Work instructions
In the data that follows, find the line with "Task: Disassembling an"; transcribe it, every later line up to the one with "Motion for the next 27", and that line as well, exactly and with no others.

[Data extracted from a collection]
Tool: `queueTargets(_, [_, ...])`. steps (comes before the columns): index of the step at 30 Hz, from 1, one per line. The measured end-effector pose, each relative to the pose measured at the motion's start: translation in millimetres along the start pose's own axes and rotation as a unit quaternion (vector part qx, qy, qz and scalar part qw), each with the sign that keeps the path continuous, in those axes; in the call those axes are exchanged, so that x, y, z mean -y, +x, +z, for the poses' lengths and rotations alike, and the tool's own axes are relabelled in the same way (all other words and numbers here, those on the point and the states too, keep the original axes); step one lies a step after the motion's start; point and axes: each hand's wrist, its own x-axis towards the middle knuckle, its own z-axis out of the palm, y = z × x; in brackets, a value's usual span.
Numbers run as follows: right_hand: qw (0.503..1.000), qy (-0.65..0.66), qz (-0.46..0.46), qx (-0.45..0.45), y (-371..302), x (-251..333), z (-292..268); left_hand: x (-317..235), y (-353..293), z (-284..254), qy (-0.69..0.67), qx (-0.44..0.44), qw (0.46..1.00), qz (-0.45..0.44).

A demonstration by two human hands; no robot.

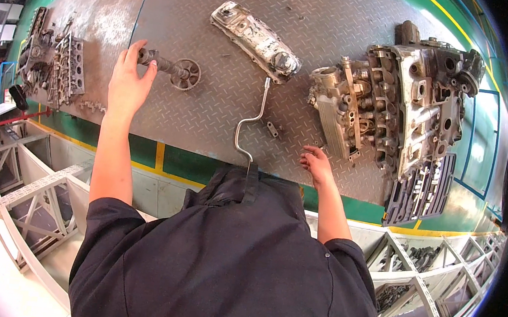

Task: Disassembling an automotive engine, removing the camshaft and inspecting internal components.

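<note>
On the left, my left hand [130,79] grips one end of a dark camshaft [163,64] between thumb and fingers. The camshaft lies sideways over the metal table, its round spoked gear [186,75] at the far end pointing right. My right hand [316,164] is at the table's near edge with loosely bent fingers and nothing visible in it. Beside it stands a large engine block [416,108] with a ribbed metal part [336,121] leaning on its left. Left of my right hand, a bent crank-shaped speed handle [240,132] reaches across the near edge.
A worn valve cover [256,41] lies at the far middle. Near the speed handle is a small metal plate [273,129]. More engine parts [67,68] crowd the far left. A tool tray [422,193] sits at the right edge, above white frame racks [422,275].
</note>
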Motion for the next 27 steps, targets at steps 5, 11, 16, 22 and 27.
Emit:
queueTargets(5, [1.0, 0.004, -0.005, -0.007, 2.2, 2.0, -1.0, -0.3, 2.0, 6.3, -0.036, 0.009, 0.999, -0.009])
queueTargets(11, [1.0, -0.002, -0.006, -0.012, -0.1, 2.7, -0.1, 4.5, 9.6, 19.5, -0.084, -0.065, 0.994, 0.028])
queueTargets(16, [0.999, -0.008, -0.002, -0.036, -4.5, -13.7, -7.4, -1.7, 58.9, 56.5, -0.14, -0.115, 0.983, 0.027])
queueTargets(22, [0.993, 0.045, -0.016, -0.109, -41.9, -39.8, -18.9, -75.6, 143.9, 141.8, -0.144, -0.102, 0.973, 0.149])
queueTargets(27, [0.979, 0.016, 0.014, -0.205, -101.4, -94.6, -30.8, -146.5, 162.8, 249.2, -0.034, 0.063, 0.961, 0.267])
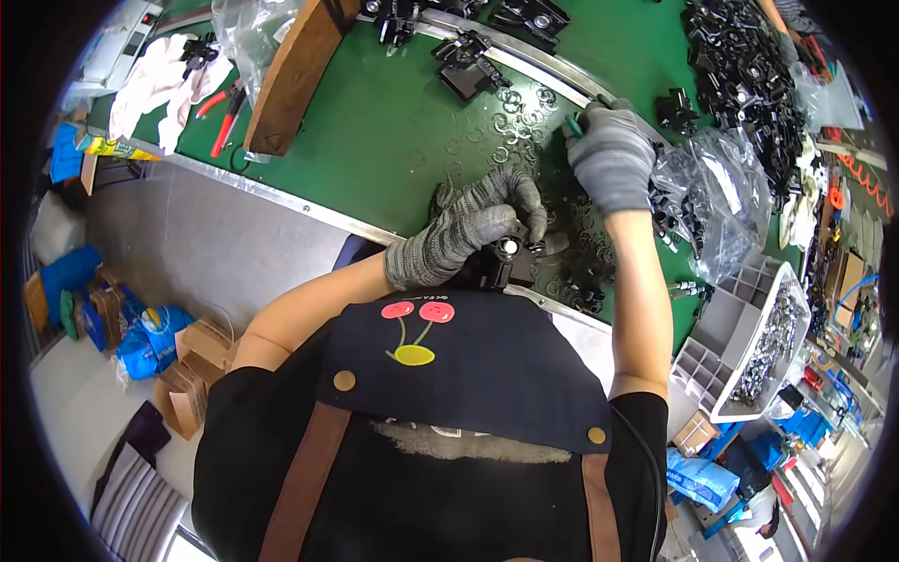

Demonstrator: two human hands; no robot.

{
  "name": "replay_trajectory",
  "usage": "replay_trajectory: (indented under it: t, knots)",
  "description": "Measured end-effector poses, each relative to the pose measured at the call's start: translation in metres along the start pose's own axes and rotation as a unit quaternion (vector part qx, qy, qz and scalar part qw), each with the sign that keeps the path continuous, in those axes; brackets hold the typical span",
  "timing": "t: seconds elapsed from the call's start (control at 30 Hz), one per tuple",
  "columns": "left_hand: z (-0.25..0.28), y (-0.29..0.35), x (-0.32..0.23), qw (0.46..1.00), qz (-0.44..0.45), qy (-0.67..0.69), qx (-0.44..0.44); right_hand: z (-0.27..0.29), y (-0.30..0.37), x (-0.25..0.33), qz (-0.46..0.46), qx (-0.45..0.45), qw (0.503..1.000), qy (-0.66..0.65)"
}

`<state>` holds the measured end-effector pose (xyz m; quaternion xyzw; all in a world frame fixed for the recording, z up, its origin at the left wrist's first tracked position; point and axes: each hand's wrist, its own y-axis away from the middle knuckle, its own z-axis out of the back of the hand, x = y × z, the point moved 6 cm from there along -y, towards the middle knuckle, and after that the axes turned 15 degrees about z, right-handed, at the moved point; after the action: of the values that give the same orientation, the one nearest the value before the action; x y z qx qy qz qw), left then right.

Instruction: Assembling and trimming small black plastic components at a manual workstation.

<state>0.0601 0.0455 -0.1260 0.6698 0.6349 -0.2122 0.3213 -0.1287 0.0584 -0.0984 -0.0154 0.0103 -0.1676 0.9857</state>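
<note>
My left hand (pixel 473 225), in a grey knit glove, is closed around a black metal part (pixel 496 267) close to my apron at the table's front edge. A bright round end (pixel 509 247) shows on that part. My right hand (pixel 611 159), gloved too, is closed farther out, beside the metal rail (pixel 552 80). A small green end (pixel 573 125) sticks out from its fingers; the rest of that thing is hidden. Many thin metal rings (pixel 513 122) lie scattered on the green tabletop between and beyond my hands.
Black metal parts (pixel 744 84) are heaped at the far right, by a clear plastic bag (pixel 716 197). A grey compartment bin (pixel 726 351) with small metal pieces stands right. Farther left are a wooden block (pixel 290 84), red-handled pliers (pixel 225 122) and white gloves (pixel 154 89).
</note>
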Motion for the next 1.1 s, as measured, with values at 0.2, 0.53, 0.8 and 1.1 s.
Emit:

Solution to the exercise
Task: Disassembling an automotive engine, removing the camshaft and inspecting internal components.

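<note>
On the left, my left hand [130,79] grips one end of a dark camshaft [163,64] between thumb and fingers. The camshaft lies sideways over the metal table, its round spoked gear [186,75] at the far end pointing right. My right hand [316,164] is at the table's near edge with loosely bent fingers and nothing visible in it. Beside it stands a large engine block [416,108] with a ribbed metal part [336,121] leaning on its left. Left of my right hand, a bent crank-shaped speed handle [240,132] reaches across the near edge.
A worn valve cover [256,41] lies at the far middle. Near the speed handle is a small metal plate [273,129]. More engine parts [67,68] crowd the far left. A tool tray [422,193] sits at the right edge, above white frame racks [422,275].
</note>
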Motion for the next 27 steps, targets at steps 5, 11, 16, 22 and 27.

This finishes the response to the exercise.